Reproducible Research and Software Development Methods for Management tasks

The amount of administrative tasks in today's workplace is steadily growing, whether you are a manager or just driven by requirements from management for more and more reports. The introduction of IT into these processes held the big potential of easing some of the tedious tasks through automatization and integration, but it seems that we are still a long way away from that goal. Segregated toolchains, lack of compatibility of interfaces and different work cultures combined with the increased amount of communication have resulted in an increase of stress and drudgery. Dealing with the fallout often requires substantial manual effort, frequently in a form which is not reusable and sustainable.
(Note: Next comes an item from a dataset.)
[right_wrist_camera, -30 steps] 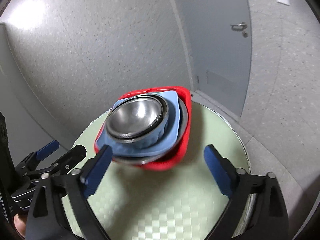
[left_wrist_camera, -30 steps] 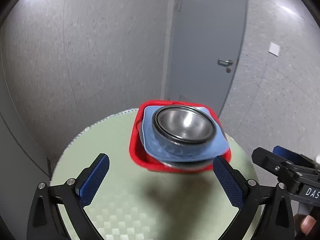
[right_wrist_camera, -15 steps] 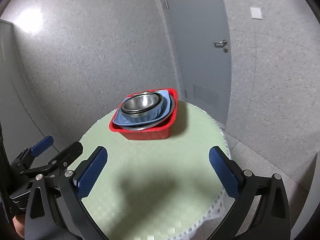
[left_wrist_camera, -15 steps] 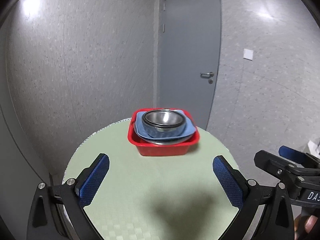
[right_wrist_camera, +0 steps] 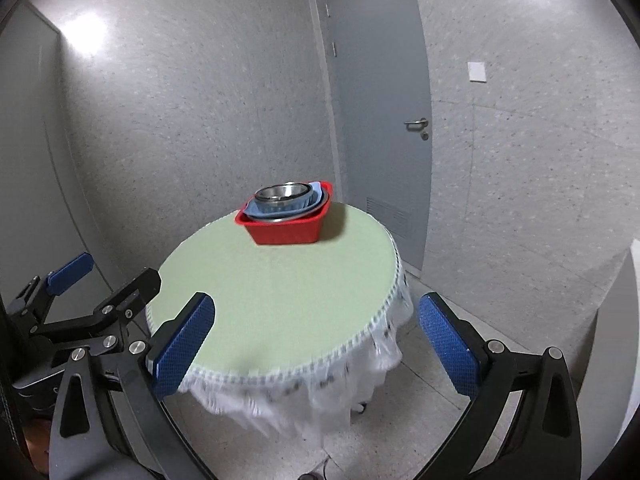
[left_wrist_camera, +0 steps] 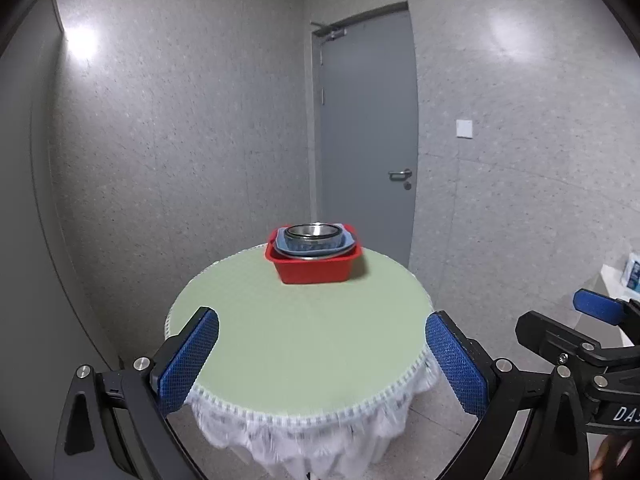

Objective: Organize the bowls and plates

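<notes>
A red square tub (left_wrist_camera: 314,269) (right_wrist_camera: 286,230) stands at the far side of a round pale-green table (left_wrist_camera: 296,340) (right_wrist_camera: 272,292). Nested in it are a metal plate, a light-blue square plate (left_wrist_camera: 280,240) (right_wrist_camera: 256,210) and a steel bowl (left_wrist_camera: 316,233) (right_wrist_camera: 285,194) on top. My left gripper (left_wrist_camera: 320,356) hangs open near the table's front edge, far short of the tub, nothing between its blue pads. My right gripper (right_wrist_camera: 316,340) is open too, over the near edge, and empty. Each gripper shows at the side of the other's view.
A white frilled cloth (left_wrist_camera: 304,436) hangs from the table edge. A grey door (left_wrist_camera: 366,136) with a handle is behind the table, speckled grey walls around. A white ledge with a blue-printed pack (left_wrist_camera: 632,274) sits at the far right.
Both grippers have pulled well back from the tub, which now looks small and far. The whole table and its cloth have come into view. Both grippers stay open.
</notes>
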Demonstrator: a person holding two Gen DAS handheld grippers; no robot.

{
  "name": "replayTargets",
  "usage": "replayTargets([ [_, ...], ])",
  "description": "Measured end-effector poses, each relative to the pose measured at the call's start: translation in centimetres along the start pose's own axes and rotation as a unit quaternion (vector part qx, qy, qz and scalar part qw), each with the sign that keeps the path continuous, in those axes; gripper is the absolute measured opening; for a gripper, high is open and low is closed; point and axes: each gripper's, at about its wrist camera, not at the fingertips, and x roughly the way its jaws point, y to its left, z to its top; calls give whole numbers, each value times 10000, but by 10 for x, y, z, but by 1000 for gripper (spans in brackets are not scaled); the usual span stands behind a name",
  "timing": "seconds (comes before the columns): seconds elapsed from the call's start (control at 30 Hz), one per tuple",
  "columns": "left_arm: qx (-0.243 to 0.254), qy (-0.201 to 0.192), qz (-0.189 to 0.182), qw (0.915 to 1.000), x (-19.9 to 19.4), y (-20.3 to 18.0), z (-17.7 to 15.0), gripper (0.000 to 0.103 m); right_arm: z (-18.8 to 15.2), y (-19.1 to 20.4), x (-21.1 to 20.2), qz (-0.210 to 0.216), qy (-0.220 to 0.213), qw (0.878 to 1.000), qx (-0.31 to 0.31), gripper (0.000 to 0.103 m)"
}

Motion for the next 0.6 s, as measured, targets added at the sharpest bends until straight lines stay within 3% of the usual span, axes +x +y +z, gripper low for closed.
replayTargets([
  [0.3,-53,-72,16,10000,-149,-23,-62,102,-63,10,-111,-76,-206,9997,-82,103],
  [0.6,18,-268,28,9996,-254,-23,-99,102,-109,32,-192,-254,-645,9972,-286,103],
])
What can we as scientists and software engineers do to improve our situation? I am asking this in the most pragmatic sense and I will describe what I found over the last years to work for me. So, this is not about demanding that the world suddenly becomes perfect and reasonable by magically establishing compatible standards and adopt harmonized best practices agreed on by everyone - this will not happen. I just want to demonstrate that we can just use our knowledge from science and engineering and combine them smartly with existing frameworks. My own background is in physical chemistry with long years working in scientific computing, so management is for me another acquired skill which I had to grow into (and sometimes I still feel baffled by some of the concepts…).

So let's see what we can do based on the toolchains that we learn in data science and software engineering. I will use GNU Emacs to present my current workflow, but the ideas are generic and you may find other solutions.
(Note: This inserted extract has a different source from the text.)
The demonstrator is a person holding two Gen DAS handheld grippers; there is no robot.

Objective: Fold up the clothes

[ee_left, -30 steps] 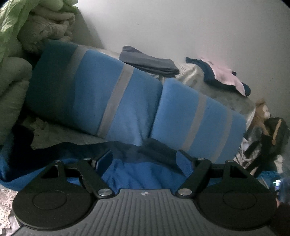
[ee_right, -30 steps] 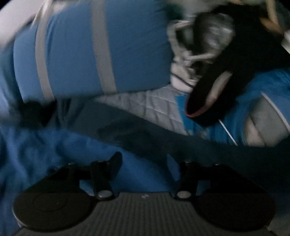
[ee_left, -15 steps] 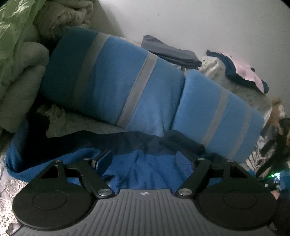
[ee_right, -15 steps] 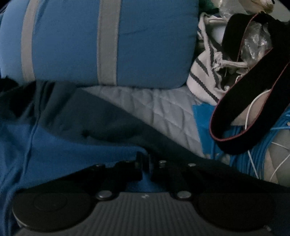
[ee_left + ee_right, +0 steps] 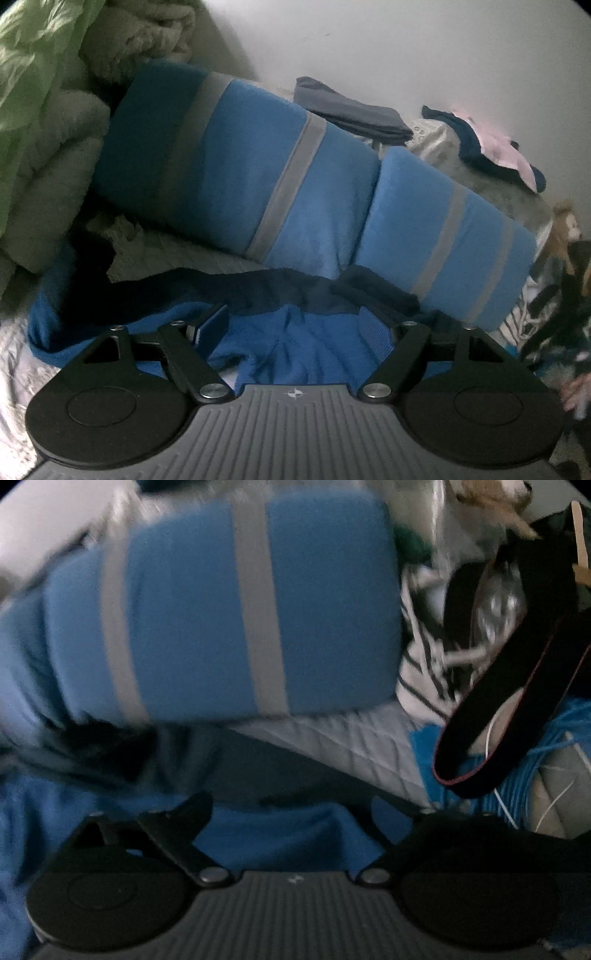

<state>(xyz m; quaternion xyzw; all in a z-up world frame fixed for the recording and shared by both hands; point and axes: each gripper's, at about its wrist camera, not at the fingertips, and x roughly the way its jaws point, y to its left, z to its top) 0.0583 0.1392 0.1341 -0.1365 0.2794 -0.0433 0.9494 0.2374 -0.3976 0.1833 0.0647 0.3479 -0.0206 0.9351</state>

If you are just interested into the Emacs workflow using my new package org-listcruncher you can just scroll down to the example section.

1 The problem

The sad reality is that a lot of management document methodology comes in the form of Excel and Powerpoint documents. While I think that Excel is a good piece of software for enabling people to obtain results fast and in a nicely interactive way, it's work model for complex or long-lived documents is definitely sub-optimal.

Reasons

changes to the document are difficult to track in a transparent and comprehensible way. Compare this to the established way we track software changes in revision control systems like git. There we not only track each change, but also the motivations for it.
as the Excel documents gets bigger, it tends to contain many sheets with lots of references. Errors easily creep in and are difficult to spot (e.g. numbers outside of formula cell ranges which are silently ignored). Compare this to unit tests and integration tests that we use continually in software development and scientific programming.
there is a lot of copy & paste going on, from the Excel sheet into a word document used as a report, to a Powerpoint to do a presentation. In data science we also take care to track the changes to data (data provenance) and to make sure that a document references a dataset in a clearly identifyable way.

2 What we want

Let's take as an example the planning of a complex budget over several years.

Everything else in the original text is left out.